*** Block opens ***

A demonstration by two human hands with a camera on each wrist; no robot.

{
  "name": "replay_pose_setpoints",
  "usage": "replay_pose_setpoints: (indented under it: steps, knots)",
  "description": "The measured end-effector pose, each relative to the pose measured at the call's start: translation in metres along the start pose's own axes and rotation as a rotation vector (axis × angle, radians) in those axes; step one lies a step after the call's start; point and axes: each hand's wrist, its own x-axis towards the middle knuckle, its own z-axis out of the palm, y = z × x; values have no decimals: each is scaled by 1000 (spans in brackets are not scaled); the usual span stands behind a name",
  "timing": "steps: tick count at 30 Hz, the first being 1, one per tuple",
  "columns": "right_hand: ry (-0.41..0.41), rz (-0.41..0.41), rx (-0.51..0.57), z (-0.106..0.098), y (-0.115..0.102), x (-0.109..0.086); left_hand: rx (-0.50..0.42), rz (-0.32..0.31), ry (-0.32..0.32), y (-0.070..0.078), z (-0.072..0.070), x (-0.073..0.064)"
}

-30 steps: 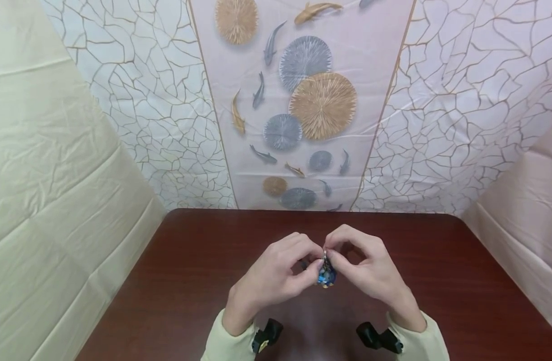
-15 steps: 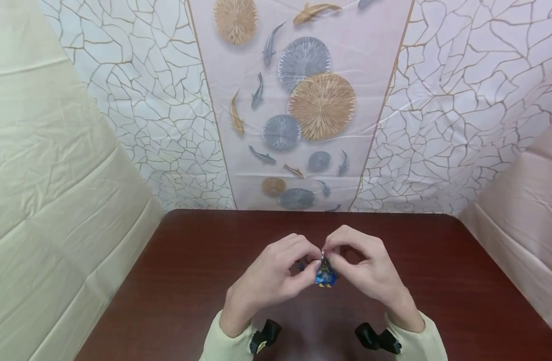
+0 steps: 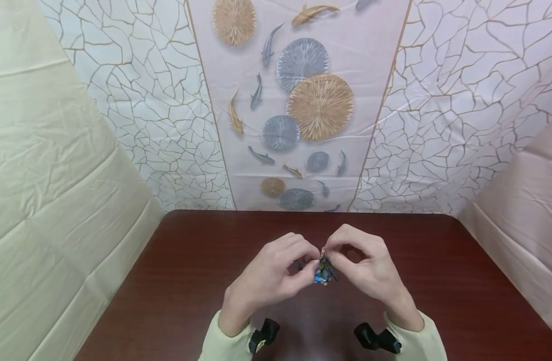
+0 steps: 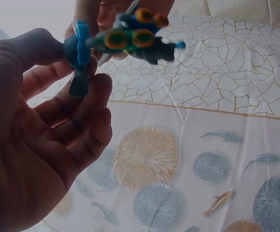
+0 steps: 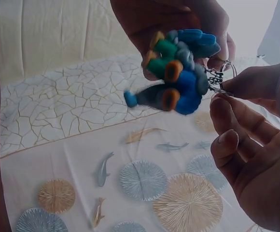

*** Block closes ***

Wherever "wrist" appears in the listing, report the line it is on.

## Answer for the task
A demonstration by two human hands with a camera on each wrist; no robot.
  "description": "The measured end-effector pose, each relative to the pose measured at the call's start: translation in metres along the start pose's own axes and rotation as a rotation vector (axis × angle, radians) in those axes; step one lies a step after the call's start; point and axes: each hand's wrist, its own x-axis towards the middle knuckle, its own z-axis out of the palm, y = z × x; values have no decimals: each is scaled by 1000 (spans in brackets are not scaled); the usual span stands behind a name",

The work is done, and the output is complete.